Page tree
Skip to end of metadata
Go to start of metadata

Overview

"Scope search" extends the Advanced Query Language by letting us search for terms that occur within a specific context. 

A "scope" is a region of tokenized text delimited by scope tokens.  For instance, AIE can place "begin sentence" and "end sentence" tokens around each sentence in a field of tokenized text.  This lets us query for multiple terms within the same sentence. Alternately, we can query for terms that must be found in different sentences.  

Scope search also lets us test for the presence of a specific scope in a field.  Using entity extraction, AIE can put "begin people" and "end people" tokens around each person identified in a field.  We can then retrieve all documents that mention any person in that field.  

For instance, the following example query:

Advanced Query Language, Scope Query
text:sentence:AND(scope(date), scope(person), president)

was used to query the text field for the appearance of a date, a person, and the keyword "president", all in the same sentence. The query matched this description from a BBC news item:

"Afghan President Hamid Karzai is in India to press for more military aid, ahead of the planned withdrawal of Nato-led forces from Afghanistan in 2014.".

SCOPE vs ENTITY Operators

The SCOPE operator extends and replaces the ENTITY operator, which is deprecated.  Both are operators of the Advanced Query Language

View incoming links.

Entity Extraction Module

Requires Entity Extraction Module

Many of the examples in this section require that the entityextraction module be included when you run createProject.

Scope Highlighting in SAIL

If you are exploring scope search, note that SAIL color-codes some of the more common scopes in the search results.
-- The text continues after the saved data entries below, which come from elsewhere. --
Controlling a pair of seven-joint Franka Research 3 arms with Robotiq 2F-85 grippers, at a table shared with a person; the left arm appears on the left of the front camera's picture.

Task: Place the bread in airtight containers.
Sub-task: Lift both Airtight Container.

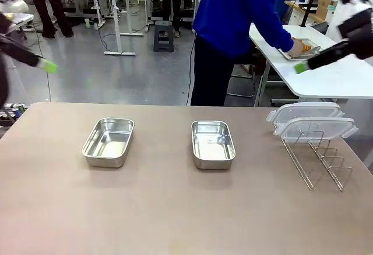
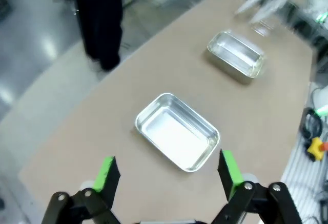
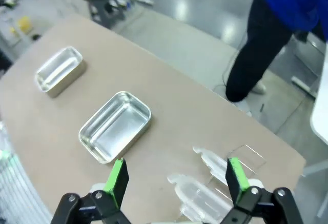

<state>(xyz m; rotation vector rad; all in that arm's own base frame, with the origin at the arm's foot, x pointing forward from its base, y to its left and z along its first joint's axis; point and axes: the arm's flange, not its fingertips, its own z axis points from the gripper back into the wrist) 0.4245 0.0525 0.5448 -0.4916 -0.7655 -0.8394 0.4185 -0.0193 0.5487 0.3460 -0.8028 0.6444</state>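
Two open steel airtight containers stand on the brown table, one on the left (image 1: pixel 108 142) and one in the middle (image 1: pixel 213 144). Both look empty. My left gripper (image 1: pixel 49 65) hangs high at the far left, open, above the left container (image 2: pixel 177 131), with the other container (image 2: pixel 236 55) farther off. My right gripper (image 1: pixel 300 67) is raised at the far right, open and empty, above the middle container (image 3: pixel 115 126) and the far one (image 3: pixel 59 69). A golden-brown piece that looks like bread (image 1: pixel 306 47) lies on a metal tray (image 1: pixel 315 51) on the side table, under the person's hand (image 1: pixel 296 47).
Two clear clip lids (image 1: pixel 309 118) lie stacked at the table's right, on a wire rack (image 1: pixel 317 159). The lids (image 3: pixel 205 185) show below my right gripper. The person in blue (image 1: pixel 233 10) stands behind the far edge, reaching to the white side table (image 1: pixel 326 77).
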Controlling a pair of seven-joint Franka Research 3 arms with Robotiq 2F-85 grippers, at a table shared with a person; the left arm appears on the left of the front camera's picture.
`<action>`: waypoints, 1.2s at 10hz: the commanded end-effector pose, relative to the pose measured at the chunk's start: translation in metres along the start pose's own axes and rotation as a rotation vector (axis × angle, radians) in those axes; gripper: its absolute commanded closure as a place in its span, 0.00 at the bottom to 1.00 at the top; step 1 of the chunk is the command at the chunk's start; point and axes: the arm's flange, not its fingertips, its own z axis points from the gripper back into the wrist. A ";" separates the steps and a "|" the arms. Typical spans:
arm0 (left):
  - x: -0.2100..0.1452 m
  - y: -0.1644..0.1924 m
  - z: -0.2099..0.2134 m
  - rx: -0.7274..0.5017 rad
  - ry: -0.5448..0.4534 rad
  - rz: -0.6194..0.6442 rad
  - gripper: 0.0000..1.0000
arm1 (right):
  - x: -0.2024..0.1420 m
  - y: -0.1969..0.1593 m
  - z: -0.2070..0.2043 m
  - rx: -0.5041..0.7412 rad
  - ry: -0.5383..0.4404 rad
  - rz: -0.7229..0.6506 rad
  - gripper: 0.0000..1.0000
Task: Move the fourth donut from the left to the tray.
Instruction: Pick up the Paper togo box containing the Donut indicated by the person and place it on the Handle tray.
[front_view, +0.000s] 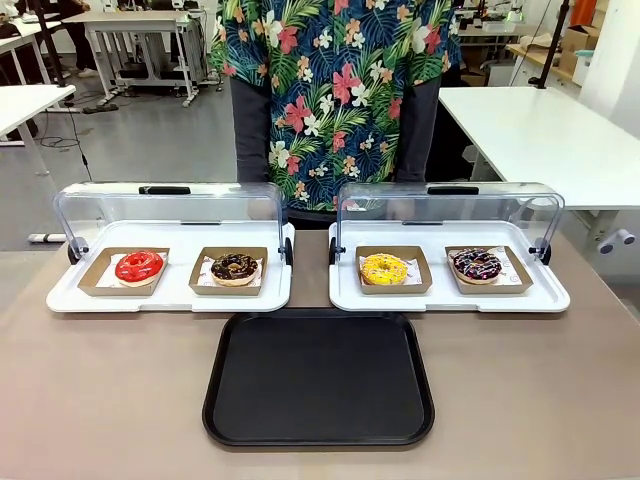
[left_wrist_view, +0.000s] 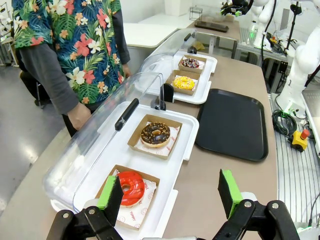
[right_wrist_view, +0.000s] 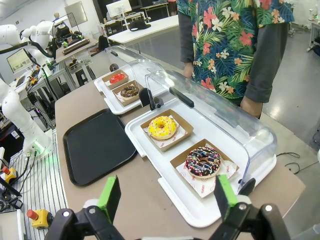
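Note:
The fourth donut (front_view: 477, 264), dark chocolate with pink and white drizzle, lies in a brown cardboard holder at the right end of the right display tray (front_view: 545, 300). It appears close below my right gripper (right_wrist_view: 167, 196), as the fourth donut (right_wrist_view: 203, 162), and far off in the left wrist view as the fourth donut (left_wrist_view: 190, 62). The black tray (front_view: 318, 378) sits at the table's front middle, with nothing on it. My right gripper is open and holds nothing. My left gripper (left_wrist_view: 170, 193) is open too, hovering above the red donut (left_wrist_view: 130, 187).
Left to right stand a red donut (front_view: 139, 267), a chocolate crumb donut (front_view: 235, 267) and a yellow donut (front_view: 384, 268), each in a holder. Both clear domed lids (front_view: 170, 215) are swung back. A person in a flowered shirt (front_view: 330, 90) stands behind the display trays.

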 end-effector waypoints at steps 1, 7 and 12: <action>0.001 0.001 0.001 -0.004 -0.003 -0.004 0.00 | 0.001 0.000 -0.001 0.003 -0.023 0.016 0.00; 0.001 0.001 0.001 -0.004 -0.003 -0.004 0.00 | 0.001 0.000 -0.001 0.003 -0.023 0.016 0.00; 0.001 0.001 0.001 -0.004 -0.003 -0.004 0.00 | 0.001 0.000 -0.001 0.003 -0.023 0.016 0.00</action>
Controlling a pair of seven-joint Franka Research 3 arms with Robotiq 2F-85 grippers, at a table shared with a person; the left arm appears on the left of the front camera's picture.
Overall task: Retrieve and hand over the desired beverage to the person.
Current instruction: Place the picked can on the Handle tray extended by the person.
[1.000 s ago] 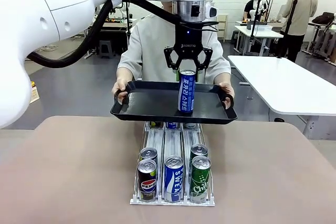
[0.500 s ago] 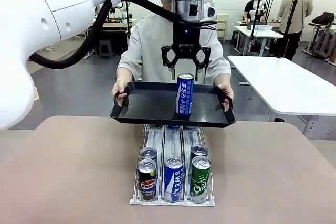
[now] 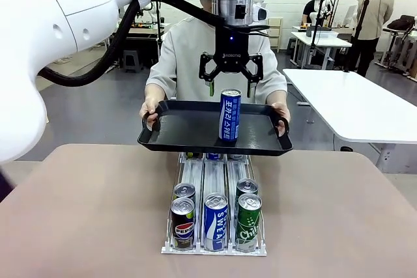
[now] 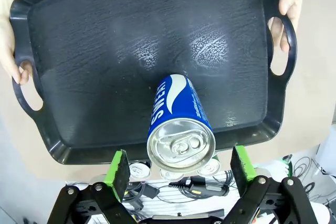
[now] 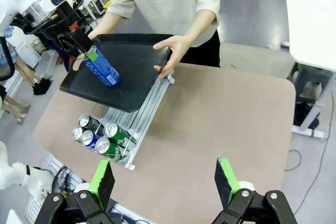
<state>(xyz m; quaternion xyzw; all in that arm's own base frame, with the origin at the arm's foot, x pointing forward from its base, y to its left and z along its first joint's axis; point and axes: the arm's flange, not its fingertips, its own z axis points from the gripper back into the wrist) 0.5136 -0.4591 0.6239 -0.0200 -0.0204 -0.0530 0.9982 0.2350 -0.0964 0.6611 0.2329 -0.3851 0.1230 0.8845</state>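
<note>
"SWEAT" along the blue can

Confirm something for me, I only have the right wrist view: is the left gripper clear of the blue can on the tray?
Observer: Yes. The left gripper is open, green pads either side of the top of the blue can, not touching.
Operator: Is the can upright?
Observer: Yes, the front view shows it standing upright on the tray.
Operator: Both handles held?
Observer: Yes, the person's hand grips one, the other hand the opposite one.
</note>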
Hovering over each underlined term will show which entity type was matched at the given location.

The Entity Extraction module adds scope tokens to the text field of the incoming document.  It embeds scope tokens for sentences, people, companies, locations, and dates.

Target Sentences

The examples in this section refer to the two following sentences, presumed to be in the text fields of two documents.

A. Mark Smith, founder of Absent Technologies, visited New York eight times in 2005.

B. The teacher marked him absent eight times in 2005.

Sentence A features a person, a company, a location and a date.  Sentence B contains some of the same words, but the only scoped content is the date.  We'll use these similar sentences to explore various examples of scoped queries.

The following schematic shows how Sentence A might be divided into scopes by the Entity Extraction module:

Scopes of Sentence A
 [begin sentence]
   [begin people]
     Mark Smith
   [end people]
   , founder of 
   [begin company]
     Absent Technologies
   [end company]
   , visited 
   [begin location]
     New York
   [end location]
   eight times in 
   [begin date]
     2005
   [end date]
   . 
[end sentence]

Note that the scopes are neatly nested.  AIE scopes never overlap.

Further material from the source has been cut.